AB Productions : du Kechiche avec 30 ans d'avance et des idées.

Et là, ô lecteur à la pugnacité légendaire qui n’est égalée que par ton sens de l’à-propos, une question devrait te brûler les lèvres. C’est en effet à ce moment que tu me demandes, le sourire aux lèvres et la mèche au vent : "Mais pourquoi, alors que tu as bien vu au bout de vingt minutes que ça ne menait nulle part, tu n’as pas tout simplement arrêté de regarder ce film au lieu de te taper l’intégralité de cet étron cosmique ?"
Eh bien ma réponse sera limpide comme les eaux du Gange par un beau dimanche de canicule (sais-tu que le Gange, l’un des fleuves les plus pollués au monde, reçoit quotidiennement les restes de 475 cadavres humains ainsi que près de 10 000 carcasses d’animaux ? En plus, bien entendu, de la crasse et des bactéries de tous les Indiens qui ont décidé de s’y baigner pour se "purifier"… oui, on peut s’instruire tout en méprisant la culture d’un cinquième de la population de la planète, mais trêve de digression) ! Tout simplement parce que le vide possède une force d’attraction bien réelle.
Je m’explique.

Quand on a affaire à un film un peu nul, ou même clairement mauvais, c’est facile de s’en extraire. On se dit que c’est débile et on passe à autre chose. Mais quand on est face à "rien", que l’on attend un début qui ne vient jamais, on finit par se laisser gagner par une sorte de transe hypnotique, le même genre de fascination incrédule qui a fait la fortune de Jean-Luc Azoulay.
Il n’y avait tellement rien que, inconsciemment, je me suis dit qu’on allait vers un truc énorme, qui allait même peut-être assembler toutes ces pièces de puzzle éparses et hétéroclites. Ben non. C’est juste du flan à rien avec un coulis d’arnaque intellectuelle.
Comment, putain, au nom du ciel, des gens ont pu regarder ça et se dire que c’était génial ?
Parce que, attention, faut voir les critiques…
"… filmer la vie, étreindre le naturel… subite ivresse du réel." Les Inrockuptibles
"… une ôde au bel âge, où Renoir a rejoint Marivaux." Télérama
Ouais, bon, en termes de critiques, là j’ai choisi le top de la branlette parisianiste, m’enfin, quand même… "ivresse du réel", "Renoir", "Marivaux"… et mes couilles, c’est des pommes dauphine ?
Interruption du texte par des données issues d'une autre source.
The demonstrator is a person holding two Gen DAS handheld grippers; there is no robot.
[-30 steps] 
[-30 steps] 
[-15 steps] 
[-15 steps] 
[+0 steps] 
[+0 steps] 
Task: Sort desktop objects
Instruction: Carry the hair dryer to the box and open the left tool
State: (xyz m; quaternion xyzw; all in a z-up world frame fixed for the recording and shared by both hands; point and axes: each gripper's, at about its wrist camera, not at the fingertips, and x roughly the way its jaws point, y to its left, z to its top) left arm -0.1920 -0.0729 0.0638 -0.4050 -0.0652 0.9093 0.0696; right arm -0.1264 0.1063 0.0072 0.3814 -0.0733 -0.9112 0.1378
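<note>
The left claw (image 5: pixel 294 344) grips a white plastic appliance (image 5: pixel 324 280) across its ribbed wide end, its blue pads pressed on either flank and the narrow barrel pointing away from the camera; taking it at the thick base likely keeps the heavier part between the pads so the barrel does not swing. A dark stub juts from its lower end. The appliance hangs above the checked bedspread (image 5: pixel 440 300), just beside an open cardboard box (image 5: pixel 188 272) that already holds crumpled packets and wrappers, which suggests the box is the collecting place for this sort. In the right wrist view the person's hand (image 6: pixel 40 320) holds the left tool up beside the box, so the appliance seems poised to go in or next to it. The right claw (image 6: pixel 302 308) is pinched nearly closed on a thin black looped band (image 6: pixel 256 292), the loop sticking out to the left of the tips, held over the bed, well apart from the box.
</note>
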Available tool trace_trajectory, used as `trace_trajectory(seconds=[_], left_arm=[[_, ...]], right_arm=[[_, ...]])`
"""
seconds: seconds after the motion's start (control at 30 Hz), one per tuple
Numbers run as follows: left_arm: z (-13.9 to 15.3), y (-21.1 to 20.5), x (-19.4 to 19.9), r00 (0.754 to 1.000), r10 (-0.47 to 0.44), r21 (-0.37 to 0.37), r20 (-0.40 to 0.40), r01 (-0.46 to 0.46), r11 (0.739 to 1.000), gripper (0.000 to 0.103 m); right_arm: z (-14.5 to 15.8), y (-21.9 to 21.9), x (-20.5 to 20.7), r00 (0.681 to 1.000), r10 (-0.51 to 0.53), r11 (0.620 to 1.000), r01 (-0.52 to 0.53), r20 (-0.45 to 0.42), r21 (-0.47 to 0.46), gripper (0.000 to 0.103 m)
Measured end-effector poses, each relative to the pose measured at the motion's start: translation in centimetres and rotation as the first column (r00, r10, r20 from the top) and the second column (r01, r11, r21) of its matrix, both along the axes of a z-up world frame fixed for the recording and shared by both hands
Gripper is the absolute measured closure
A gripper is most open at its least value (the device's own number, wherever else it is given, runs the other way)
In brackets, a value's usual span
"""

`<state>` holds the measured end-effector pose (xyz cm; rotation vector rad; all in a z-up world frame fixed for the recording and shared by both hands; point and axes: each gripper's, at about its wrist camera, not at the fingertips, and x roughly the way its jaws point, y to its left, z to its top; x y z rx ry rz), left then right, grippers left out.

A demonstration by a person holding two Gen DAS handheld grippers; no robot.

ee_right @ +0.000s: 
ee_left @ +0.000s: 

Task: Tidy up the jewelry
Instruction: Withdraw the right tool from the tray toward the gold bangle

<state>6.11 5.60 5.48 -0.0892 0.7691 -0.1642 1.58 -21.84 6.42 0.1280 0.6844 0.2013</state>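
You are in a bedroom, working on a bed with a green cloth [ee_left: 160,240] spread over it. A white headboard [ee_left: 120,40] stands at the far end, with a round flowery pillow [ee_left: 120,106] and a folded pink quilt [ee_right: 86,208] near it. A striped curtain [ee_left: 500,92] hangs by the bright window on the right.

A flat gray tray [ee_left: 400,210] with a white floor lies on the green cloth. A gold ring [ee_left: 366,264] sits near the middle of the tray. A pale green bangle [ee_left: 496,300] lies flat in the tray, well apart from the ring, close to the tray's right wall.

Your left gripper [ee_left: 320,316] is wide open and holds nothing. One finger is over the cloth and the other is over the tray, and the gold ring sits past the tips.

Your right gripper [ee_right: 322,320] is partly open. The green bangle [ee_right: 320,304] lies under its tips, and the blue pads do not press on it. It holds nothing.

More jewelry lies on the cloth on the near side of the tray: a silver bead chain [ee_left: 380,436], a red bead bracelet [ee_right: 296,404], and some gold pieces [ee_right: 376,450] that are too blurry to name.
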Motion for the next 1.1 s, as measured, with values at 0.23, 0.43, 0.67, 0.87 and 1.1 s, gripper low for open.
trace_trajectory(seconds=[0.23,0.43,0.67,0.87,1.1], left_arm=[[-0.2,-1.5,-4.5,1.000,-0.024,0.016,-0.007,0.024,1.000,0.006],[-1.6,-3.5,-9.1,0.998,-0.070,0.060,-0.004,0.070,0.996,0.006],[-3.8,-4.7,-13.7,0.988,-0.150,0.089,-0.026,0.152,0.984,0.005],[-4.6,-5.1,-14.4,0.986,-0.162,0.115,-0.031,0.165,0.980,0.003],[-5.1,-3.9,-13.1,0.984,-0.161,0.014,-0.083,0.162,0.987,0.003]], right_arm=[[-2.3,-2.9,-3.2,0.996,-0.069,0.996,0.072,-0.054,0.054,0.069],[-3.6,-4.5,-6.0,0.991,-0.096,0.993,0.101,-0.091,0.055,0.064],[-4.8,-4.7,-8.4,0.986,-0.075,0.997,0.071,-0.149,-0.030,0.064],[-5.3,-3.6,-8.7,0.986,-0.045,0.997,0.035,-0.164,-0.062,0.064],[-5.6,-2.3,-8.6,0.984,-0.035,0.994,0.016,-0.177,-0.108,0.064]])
Au final, c’est les Cahiers du Cinéma qui ont le meilleur résumé : "Kechiche cache sous un film mineur une ambition énorme : filmer la vie lorsque rien de spécial ne s’y passe mais que toute nouvelle journée est chargée de la promesse vague, lancinante, qu’il pourrait arriver quelque chose."
Il ne se passe rien, on est d’accord, par contre, en termes d’ambition, attendre dans l’espoir que, peut-être, éventuellement, il se passera "quelque chose", heu… on n’est pas sur de "l’énorme ambition", non. J’ai connu des types vautrés sur leur canapé, qui fumaient 20 joints par jour, qui avaient plus d’ambition que ça. Du genre, par exemple, imiter la voix de leur prof de maths en pétant. Ça ne va pas bien loin, mais bon, il y a un projet concret. C’est pas "je vais regarder les vaches dans un champ, et on verra bien si l’une d’entre elles se met à beugler comme Camelia Jordana quand elle voit un uniforme".

Vous aurez compris que j’ai choisi l’humour (acidulé) pour me moquer de ce genre de cinéma qui n’en est pas. Attention, je ne reproche pas à Kechiche de ne pas être divertissant, on peut très bien imaginer des formes d’art dont le divertissement n’est pas le but premier, je lui reproche de faire un métier (deux même : réalisateur et scénariste) de conteur sans rien raconter.
Que penseriez-vous d’un chanteur qui arrive sur scène, pose sa guitare à ses pieds, et vous regarde en souriant bêtement, sans dire un mot, pendant 1h30 ? Vous trouveriez que c’est une "sublime ivresse du réel évoquant Renoir", ou vous vous diriez "tiens, je viens peut-être de me faire enfler de 40 balles" ?

C’est bien entendu une question rhétorique, puisque vous venez d’assister à un non-concert animé par un non-musicien. Alors, je veux bien que certaines pratiques exotiques, comme le air guitar, soient à la mode, mais de là à célébrer le non-film d’un type aussi fait pour la réalisation qu’un manchot empereur l’est pour le vol, il y a un gouffre qui, lui, est bien réel.



+ Les points positifs - Les points négatifs
  • Heu... non, rien.

  • Vide, prétentieux, libidineux et chiant. Ben, français quoi.